> **Dataset items**:
◇ ◇ ◇ ◇ ◇ ◇ ◇
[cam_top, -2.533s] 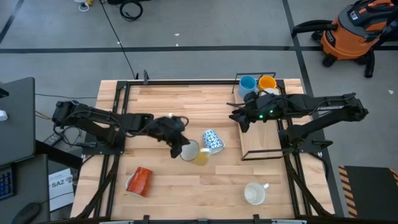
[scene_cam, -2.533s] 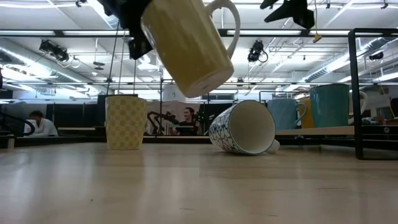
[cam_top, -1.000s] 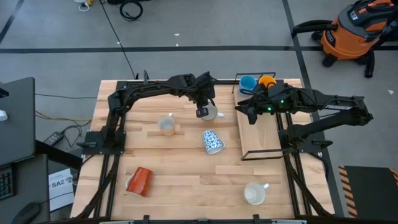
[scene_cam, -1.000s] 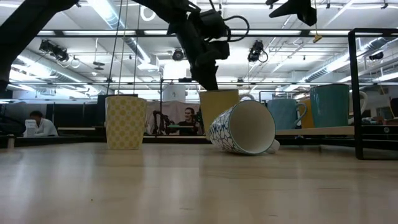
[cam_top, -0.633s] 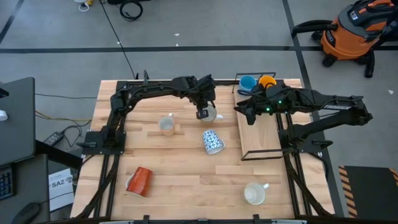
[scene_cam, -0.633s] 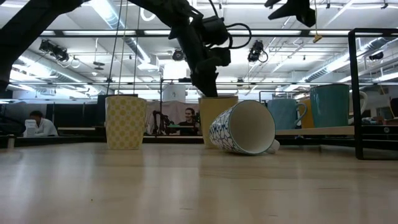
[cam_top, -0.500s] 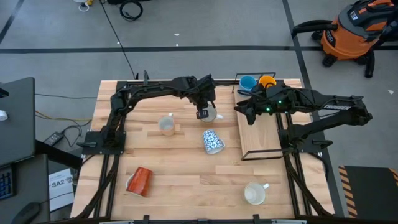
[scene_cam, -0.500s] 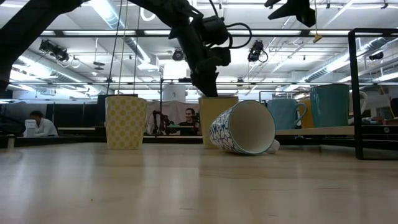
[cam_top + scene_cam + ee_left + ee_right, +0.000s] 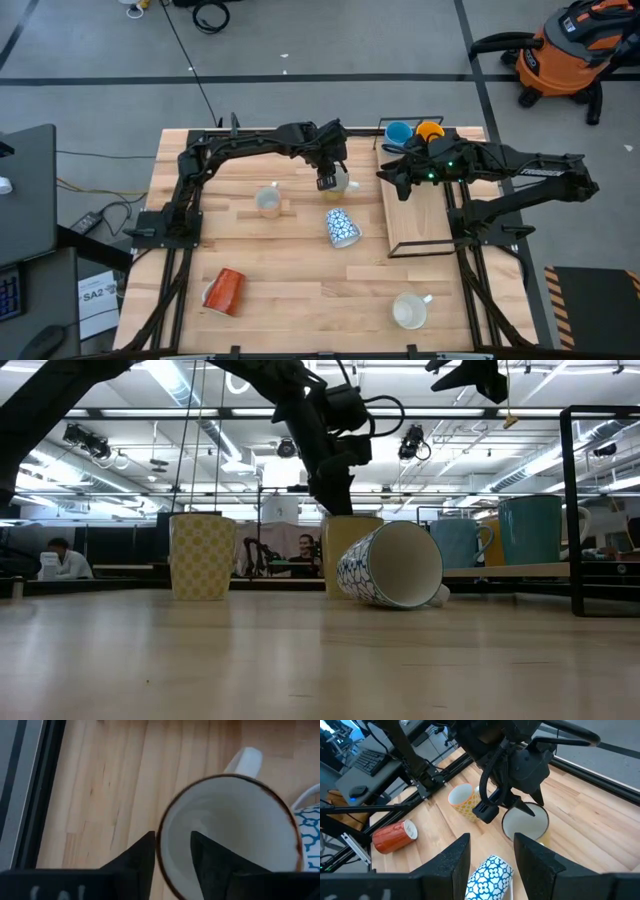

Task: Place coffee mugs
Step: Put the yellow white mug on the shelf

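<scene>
A cream mug (image 9: 230, 835) stands upright on the table (image 9: 300, 290) at the far middle, handle away from my left gripper (image 9: 172, 845). That gripper is open and comes at the mug from above, one finger inside and one outside the rim. It shows beside the cream mug (image 9: 343, 183) from above and over it (image 9: 350, 550) from table height. My right gripper (image 9: 490, 870) hangs open and empty by the rack's left edge (image 9: 385, 178). A blue-and-white mug (image 9: 341, 227) lies on its side nearby. My left gripper straddles the cream mug's rim (image 9: 161, 851) on the side opposite the handle, slanting down from above. The inner finger (image 9: 205, 855) stands apart from the wall. Whether the outer finger (image 9: 145, 852) touches the wall, I cannot tell. The mug rests on its base.
A yellow-patterned mug (image 9: 267, 200) stands left of the cream one. A red-orange mug (image 9: 224, 290) lies near the front left, and a white mug (image 9: 408, 311) stands front right. Light blue (image 9: 398, 133) and orange (image 9: 430, 131) mugs sit on the black-framed wooden rack (image 9: 415, 215).
The cream mug has sunk a little in my left gripper and now stands on the table behind the blue-and-white mug. My right arm has kept still.
</scene>
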Controlling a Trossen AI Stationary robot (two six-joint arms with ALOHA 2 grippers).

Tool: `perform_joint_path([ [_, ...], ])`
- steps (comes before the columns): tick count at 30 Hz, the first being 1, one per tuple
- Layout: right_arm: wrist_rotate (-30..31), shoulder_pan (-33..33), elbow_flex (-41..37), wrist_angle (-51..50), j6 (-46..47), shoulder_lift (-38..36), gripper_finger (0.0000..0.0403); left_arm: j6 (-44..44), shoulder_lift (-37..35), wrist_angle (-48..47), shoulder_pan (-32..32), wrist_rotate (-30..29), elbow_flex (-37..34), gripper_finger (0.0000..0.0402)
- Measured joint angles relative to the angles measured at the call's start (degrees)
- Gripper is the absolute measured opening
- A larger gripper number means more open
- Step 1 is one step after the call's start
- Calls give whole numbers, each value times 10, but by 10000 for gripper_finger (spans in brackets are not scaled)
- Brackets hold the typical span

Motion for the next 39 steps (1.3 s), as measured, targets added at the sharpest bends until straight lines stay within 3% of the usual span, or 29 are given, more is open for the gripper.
perform_joint_path([
  [8,0,0,0,0,-4,0,156,-13,-10,-18,0,-20,8,155],
  [14,1,0,0,5,-36,0,156,-13,-40,-89,-10,-24,76,155],
  [17,1,0,0,11,-58,0,156,-13,-71,-145,-23,-24,102,155],
  [23,27,0,0,46,-75,0,156,-62,-183,-165,-61,-23,88,155],
  [27,28,-5,0,76,-94,0,156,-105,-270,-143,-98,-35,11,155],
  [33,25,-5,0,131,-152,20,156,-179,-404,-2,-171,-91,-202,155],
  [39,-47,-30,2,215,-227,76,156,-217,-495,113,-223,-113,-363,155],
])
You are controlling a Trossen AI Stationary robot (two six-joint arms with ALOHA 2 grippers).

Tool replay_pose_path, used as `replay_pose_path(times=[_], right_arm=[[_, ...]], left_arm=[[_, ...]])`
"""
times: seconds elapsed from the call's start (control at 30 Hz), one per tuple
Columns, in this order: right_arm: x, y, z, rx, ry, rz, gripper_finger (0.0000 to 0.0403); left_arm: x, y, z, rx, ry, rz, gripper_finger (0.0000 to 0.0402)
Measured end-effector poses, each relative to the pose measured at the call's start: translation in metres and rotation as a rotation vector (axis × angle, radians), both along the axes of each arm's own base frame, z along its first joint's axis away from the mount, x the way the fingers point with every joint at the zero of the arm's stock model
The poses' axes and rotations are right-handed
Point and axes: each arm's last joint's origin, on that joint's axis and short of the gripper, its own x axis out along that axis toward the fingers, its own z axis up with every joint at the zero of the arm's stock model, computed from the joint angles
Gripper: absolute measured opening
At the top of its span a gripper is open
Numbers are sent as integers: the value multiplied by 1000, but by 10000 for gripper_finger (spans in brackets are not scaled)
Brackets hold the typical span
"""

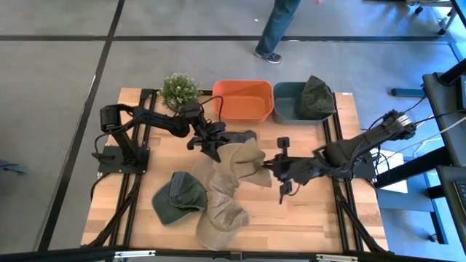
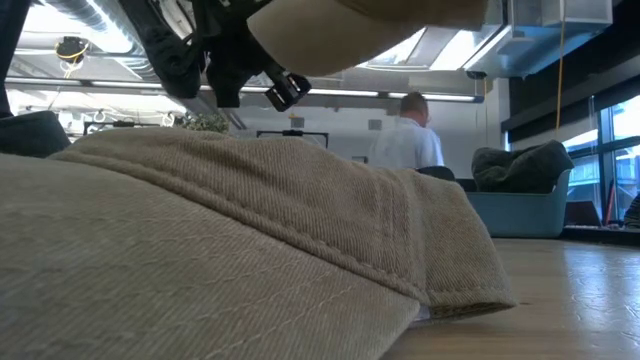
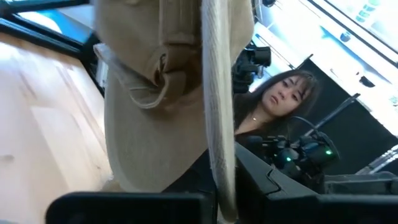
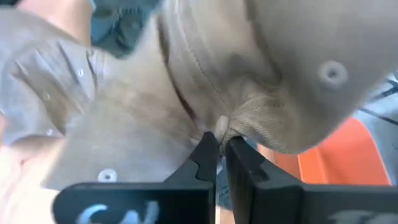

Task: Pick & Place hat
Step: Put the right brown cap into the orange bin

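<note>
Between both grippers, tan hat (image 1: 244, 161) stretches left-right.

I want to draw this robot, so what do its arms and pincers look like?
Both arms are dark, almost black, built from chunky jointed segments. The left arm stands on a black base bolted to the wooden table; the right arm trails black cables. Each pincer has two flat black fingers: left pincer, right pincer. White lettering marks the bar below the right one's fingers.

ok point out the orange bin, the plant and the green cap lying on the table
orange bin (image 1: 231, 90), high view, back rim
plant (image 1: 179, 88), high view, middle of the leaves
green cap (image 1: 180, 196), high view, crown
</note>
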Motion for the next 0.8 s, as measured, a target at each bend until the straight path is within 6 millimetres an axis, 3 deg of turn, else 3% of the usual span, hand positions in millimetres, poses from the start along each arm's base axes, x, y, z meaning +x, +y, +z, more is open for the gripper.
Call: replay_pose_path(times=[0.27, 0.6, 0.8], right_arm=[[-19, -8, 27, 57, -107, 6, 17], [-32, -13, 62, 95, -330, 132, 17], [-39, -22, 81, 99, -463, 121, 17]], left_arm=[[-7, 25, 0, 69, -103, 97, 36], [-19, 66, 1, 50, -108, 380, 93], [-23, 76, 1, 66, -129, 445, 99]])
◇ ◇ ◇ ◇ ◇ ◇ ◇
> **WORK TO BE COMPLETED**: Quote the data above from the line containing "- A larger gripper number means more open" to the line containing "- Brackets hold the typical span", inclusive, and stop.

> **OUTPUT OF THE TASK**:
- A larger gripper number means more open
- Step 1 is one step after the call's start
- Calls give whole numbers, each value times 10, but by 10000 for gripper_finger (spans in brackets are not scaled)
- Brackets hold the typical span

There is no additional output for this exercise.